**WORK REQUIRED:** Your response should be every line of the data, written out exactly.

--- START ---

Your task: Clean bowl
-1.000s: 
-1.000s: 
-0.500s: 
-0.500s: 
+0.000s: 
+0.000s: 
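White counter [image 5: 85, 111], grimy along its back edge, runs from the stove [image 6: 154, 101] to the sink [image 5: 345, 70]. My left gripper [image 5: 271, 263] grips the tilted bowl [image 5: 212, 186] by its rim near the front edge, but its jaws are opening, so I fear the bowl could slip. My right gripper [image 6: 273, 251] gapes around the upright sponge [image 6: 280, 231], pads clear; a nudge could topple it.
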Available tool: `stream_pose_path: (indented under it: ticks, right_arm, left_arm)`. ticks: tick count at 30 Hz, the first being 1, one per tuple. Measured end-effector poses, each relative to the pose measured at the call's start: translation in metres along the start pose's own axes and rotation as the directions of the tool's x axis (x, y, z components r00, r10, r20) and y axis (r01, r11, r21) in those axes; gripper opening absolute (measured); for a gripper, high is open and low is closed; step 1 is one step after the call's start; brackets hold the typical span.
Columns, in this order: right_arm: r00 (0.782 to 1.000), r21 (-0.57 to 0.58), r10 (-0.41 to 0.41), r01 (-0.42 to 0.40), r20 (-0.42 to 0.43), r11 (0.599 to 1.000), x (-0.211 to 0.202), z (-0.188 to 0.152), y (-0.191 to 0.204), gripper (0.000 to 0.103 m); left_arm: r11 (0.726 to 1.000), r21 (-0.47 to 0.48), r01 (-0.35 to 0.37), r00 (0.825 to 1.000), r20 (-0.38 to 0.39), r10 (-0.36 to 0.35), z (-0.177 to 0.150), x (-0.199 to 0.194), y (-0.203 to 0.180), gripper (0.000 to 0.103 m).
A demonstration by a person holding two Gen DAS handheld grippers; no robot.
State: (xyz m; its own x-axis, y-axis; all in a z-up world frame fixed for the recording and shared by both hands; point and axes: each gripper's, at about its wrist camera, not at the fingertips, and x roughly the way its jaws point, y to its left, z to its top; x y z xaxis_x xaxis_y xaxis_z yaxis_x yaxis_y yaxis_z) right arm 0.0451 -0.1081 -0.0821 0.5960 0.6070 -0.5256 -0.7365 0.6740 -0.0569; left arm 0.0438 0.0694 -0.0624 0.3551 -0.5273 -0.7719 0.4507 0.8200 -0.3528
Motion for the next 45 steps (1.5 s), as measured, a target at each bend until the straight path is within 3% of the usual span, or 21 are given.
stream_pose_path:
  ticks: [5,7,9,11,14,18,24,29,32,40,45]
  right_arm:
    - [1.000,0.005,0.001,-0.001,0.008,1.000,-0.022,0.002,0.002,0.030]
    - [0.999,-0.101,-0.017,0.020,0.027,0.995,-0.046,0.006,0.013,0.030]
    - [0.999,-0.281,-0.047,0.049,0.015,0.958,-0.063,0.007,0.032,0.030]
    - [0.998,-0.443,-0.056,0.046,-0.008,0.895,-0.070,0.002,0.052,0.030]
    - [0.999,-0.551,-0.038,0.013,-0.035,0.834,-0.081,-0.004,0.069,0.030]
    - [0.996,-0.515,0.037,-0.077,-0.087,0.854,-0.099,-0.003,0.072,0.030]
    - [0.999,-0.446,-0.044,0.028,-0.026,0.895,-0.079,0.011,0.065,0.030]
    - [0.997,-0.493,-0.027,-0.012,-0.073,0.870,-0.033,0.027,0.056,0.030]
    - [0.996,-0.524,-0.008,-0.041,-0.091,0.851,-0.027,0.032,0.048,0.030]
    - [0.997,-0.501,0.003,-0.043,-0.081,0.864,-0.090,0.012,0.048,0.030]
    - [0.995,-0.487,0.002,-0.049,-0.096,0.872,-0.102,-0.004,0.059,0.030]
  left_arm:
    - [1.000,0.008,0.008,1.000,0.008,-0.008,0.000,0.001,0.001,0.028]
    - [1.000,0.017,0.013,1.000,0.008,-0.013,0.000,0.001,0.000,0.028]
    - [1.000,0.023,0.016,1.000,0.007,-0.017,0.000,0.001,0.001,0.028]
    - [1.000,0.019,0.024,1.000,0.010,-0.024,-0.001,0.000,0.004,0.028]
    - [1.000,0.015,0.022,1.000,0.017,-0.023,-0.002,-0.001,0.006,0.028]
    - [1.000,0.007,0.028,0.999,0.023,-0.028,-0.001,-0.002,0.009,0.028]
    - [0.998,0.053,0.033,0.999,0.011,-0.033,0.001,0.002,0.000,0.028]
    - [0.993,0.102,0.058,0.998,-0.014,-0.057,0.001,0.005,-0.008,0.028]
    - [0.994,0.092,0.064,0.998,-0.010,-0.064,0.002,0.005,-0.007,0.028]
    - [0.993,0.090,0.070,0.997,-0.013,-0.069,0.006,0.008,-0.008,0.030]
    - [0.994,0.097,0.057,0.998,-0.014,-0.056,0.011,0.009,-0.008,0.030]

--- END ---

**EXPECTED OUTPUT:**
Your task: Clean bowl
-1.000s: 
-1.000s: 
-0.500s: 
-0.500s: 
+0.000s: 
+0.000s: 
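White counter [image 5: 85, 111], grimy along its back edge, runs from the stove [image 6: 154, 101] to the sink [image 5: 345, 70]. My left gripper [image 5: 271, 263] grips the tilted bowl [image 5: 212, 186] by its rim near the front edge, but its jaws are opening, so I fear the bowl could slip. My right gripper [image 6: 273, 251] gapes around the upright sponge [image 6: 280, 231], pads clear; a nudge could topple it.
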Available tool: `stream_pose_path: (indented under it: ticks, right_arm, left_arm)`. ticks: tick count at 30 Hz, the first being 1, one per tuple. Measured end-effector poses, each relative to the pose measured at the call's start: translation in metres along the start pose's own axes and rotation as the directions of the tool's x axis (x, y, z components r00, r10, r20) and y axis (r01, r11, r21) in those axes; gripper opening absolute (measured); for a gripper, high is open and low is closed; step 1 is one step after the call's start; brackets hold the typical span.
Columns, in this order: right_arm: r00 (0.782 to 1.000), r21 (-0.57 to 0.58), r10 (-0.41 to 0.41), r01 (-0.42 to 0.40), r20 (-0.42 to 0.43), r11 (0.599 to 1.000), x (-0.211 to 0.202), z (-0.188 to 0.152), y (-0.191 to 0.204), gripper (0.000 to 0.103 m); left_arm: r11 (0.726 to 1.000), r21 (-0.47 to 0.48), r01 (-0.35 to 0.37), r00 (0.825 to 1.000), r20 (-0.38 to 0.39), r10 (-0.36 to 0.35), z (-0.177 to 0.150), x (-0.199 to 0.194), y (-0.203 to 0.180), gripper (0.000 to 0.103 m).
A demonstration by a person holding two Gen DAS handheld grippers; no robot.
State: (xyz m; its own x-axis, y-axis; all in a z-up world frame fixed for the recording and shared by both hands; point and axes: each gripper's, at about its wrist camera, not at the fingertips, and x roughly the way its jaws point, y to its left, z to its top; x y z xaxis_x xaxis_y xaxis_z yaxis_x yaxis_y yaxis_z) right arm 0.0451 -0.1081 -0.0821 0.5960 0.6070 -0.5256 -0.7365 0.6740 -0.0569; left arm 0.0438 0.0694 -0.0624 0.3551 -0.5273 -0.7719 0.4507 0.8200 -0.3528
Motion for the next 45 steps (1.5 s), as measured, a target at each bend until the straight path is within 3% of the usual span, or 21 are given.
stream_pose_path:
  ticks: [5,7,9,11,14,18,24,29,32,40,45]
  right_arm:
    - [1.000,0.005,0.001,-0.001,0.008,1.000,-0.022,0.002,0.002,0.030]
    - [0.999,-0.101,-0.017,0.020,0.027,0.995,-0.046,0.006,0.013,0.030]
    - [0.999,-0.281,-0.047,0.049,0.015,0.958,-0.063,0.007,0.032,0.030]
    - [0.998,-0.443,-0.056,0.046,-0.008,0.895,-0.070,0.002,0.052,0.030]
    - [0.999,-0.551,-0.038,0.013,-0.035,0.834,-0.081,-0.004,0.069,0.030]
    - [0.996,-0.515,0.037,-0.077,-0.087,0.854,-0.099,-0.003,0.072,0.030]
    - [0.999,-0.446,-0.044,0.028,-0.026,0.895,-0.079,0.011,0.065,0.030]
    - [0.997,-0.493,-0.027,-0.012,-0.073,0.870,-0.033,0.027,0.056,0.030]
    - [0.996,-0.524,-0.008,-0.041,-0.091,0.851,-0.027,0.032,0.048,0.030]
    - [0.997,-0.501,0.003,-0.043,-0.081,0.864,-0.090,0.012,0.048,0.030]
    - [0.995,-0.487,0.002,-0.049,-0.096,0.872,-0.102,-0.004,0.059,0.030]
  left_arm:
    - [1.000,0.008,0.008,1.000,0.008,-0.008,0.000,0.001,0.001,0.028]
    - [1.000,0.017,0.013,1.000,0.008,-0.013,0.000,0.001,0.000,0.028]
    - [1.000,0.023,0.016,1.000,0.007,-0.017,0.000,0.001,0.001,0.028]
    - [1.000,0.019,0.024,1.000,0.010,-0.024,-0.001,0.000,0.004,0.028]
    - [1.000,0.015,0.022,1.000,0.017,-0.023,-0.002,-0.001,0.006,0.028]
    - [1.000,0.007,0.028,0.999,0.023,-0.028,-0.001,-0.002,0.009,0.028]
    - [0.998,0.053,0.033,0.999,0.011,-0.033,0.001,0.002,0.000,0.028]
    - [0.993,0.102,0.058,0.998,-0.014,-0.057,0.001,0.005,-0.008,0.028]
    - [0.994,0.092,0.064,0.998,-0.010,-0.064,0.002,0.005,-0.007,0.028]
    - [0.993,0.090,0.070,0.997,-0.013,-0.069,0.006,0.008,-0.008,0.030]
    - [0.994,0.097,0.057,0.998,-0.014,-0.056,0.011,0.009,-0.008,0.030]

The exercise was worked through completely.